When it's not clear how to do that they might open a bug ticket like #758 causing support load on the Flatcar team.
Ideal future situation
The ideal future situation would be for flatcar-update to be more robust, and effectively deal with the bumps in the road it might encounter.
Failing that (and as a shorter term fix) it would be helpful to direct users towards the logs that might explain their situation e.g.
Error: update failed
Try:
journalctl -u update-engine
to identify the source of the error
Implementation options
- Better error handling and recovery
- Guidance on where to look for causes of problems
Thanks, these are welcome suggestions.
The Try: output could also recommend to set the key argument. A small check to know which of the dev or the production key argument could be needed is looking if /usr/share/update_engine/update-payload-key.key.pem exists which is the case for dev images where the dev key is used, so it could suggest the prod key and vice versa.

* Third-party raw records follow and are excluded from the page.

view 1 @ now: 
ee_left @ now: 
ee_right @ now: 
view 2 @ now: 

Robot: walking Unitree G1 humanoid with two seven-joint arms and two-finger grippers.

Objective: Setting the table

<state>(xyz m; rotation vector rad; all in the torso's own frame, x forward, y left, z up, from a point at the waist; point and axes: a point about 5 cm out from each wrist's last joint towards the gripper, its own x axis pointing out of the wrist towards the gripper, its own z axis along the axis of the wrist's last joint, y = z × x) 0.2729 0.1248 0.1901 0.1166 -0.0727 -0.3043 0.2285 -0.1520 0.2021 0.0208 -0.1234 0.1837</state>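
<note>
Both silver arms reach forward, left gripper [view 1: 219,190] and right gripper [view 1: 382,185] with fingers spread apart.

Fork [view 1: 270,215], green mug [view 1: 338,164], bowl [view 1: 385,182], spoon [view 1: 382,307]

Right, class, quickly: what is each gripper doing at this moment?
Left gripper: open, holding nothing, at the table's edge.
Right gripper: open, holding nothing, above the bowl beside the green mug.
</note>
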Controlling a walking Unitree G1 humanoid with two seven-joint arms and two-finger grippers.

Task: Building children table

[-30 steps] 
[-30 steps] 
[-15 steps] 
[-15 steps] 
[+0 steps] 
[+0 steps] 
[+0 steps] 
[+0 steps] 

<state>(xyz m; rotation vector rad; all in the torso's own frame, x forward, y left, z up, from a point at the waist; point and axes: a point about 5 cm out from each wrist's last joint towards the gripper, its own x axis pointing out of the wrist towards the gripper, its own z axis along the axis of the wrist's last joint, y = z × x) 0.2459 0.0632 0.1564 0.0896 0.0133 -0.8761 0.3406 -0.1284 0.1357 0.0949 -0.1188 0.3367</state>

I think it's also possible to grep the journal output automatically if we can make assumptions on the output format of update-engine logs.
@pothos Where does it live? Also, is there a doc about this vs update_engine_client?
It's here: https://github.com/flatcar-linux/init/tree/flatcar-master/bin
The tool is mentioned in https://www.flatcar.org/docs/latest/setup/releases/update-strategies/ and https://www.flatcar.org/docs/latest/setup/debug/manual-rollbacks/